Give the data again, word for word.

#### Data shown ####

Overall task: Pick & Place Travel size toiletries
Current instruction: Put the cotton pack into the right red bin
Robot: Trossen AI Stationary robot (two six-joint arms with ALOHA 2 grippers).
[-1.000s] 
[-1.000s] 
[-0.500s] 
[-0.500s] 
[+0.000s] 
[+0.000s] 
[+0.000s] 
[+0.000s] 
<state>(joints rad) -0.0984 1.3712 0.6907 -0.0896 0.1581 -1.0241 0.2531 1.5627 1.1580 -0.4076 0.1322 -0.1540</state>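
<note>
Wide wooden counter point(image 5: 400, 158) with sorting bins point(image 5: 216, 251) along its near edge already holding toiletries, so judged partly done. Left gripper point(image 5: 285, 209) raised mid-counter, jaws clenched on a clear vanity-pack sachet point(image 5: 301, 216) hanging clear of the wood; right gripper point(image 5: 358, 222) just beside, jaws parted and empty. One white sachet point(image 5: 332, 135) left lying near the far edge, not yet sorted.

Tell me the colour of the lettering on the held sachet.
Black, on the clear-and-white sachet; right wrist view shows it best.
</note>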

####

Response to this exercise
Overall task: Pick & Place Travel size toiletries
Current instruction: Put the cotton pack into the right red bin
Robot: Trossen AI Stationary robot (two six-joint arms with ALOHA 2 grippers).
[-1.000s] 
[-1.000s] 
[-0.500s] 
[-0.500s] 
[+0.000s] 
[+0.000s] 
[+0.000s] 
[+0.000s] 
<state>(joints rad) -0.0984 1.3712 0.6907 -0.0896 0.1581 -1.0241 0.2531 1.5627 1.1580 -0.4076 0.1322 -0.1540</state>
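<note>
Wide wooden counter point(image 5: 400, 158) with sorting bins point(image 5: 216, 251) along its near edge already holding toiletries, so judged partly done. Left gripper point(image 5: 285, 209) raised mid-counter, jaws clenched on a clear vanity-pack sachet point(image 5: 301, 216) hanging clear of the wood; right gripper point(image 5: 358, 222) just beside, jaws parted and empty. One white sachet point(image 5: 332, 135) left lying near the far edge, not yet sorted.

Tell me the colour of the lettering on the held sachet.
Black, on the clear-and-white sachet; right wrist view shows it best.
</note>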

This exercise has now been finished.